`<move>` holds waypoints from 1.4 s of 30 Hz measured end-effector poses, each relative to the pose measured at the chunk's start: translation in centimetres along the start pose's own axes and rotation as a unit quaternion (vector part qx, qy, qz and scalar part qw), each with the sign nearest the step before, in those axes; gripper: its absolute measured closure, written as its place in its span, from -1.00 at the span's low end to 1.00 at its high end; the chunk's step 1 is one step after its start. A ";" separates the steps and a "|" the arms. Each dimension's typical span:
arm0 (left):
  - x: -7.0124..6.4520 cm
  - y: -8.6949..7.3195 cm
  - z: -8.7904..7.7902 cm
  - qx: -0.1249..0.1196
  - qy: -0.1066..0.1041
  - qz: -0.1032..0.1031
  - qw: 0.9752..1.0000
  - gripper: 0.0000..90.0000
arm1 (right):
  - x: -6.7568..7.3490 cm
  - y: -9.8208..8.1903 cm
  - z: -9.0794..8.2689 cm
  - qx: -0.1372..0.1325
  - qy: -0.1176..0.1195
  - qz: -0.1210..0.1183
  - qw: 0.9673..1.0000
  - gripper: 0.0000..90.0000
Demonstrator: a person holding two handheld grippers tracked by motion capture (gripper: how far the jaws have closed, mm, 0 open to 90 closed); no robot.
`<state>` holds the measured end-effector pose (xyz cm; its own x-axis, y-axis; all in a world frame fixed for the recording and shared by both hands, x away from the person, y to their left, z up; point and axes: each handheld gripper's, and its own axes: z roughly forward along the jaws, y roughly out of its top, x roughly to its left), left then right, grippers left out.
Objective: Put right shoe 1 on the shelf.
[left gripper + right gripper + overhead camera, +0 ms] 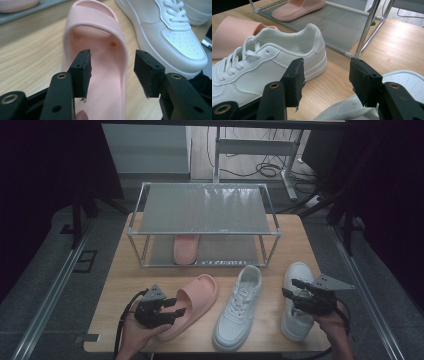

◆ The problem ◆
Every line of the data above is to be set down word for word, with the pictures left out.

◆ Finished task ◆
`<move>` holds waypoints from 1.4 s of 30 Hz measured end-effector poses, each relative to the pose measured at the chunk's start: translation in centimetres along the start pose's own axes and rotation as a unit quaternion (vector part qx, qy, qz and scalar part qw), each with the sign nearest the step before, in those axes; gripper: its absolute measured closure, written as its place in its span, from -1.00 at the span's low end to 1.00 at its high end; the chunk's step 1 is one step after its start. A ";" separates the steps and a "|" the arms. Each dimension's typical span:
arm0 (left):
  - x: -7.0124..6.4520 cm
  - y: -8.6949..7.3195 cm
  - z: -8.7904..7.7902 cm
  - qx: -0.1249..0.1196
  - qy: -0.1066..0.1041
  - qz: -0.1032..0.1031
  - qw: 0.9752..1.0000
  - gripper: 0.0000..90.0000
arm1 (right):
  - x: -6.7568..7.3490 cm
  - y: -9.8208..8.1903 cm
  - z: -9.0794..8.2689 cm
  - qx: -0.1372..0.1325
  - qy: -0.1176..0.1195
  - qz: -0.1210..0.1183
  - qw: 0.9673..1.0000
  - gripper: 0.0000..90.0000
Demonstrator: a person holding two handheld grippers tracked by motion capture (gripper: how far the jaws have closed, mm, 0 open to 90 closed); no robot.
`<state>` holds the measured end-effector pose (xyz cm; its own x-axis, y-axis; all in a world frame fixed for the recording and shared by both hands, x away from the person, y to their left, z up; point and axes: each handheld gripper's, and its own axes: z roughly forward along the jaws, y roughly out of its top, x roughly to its left), left then right, grippers left out.
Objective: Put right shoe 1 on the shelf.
[left gripper + right gripper + overhead camera, +0 ms] 

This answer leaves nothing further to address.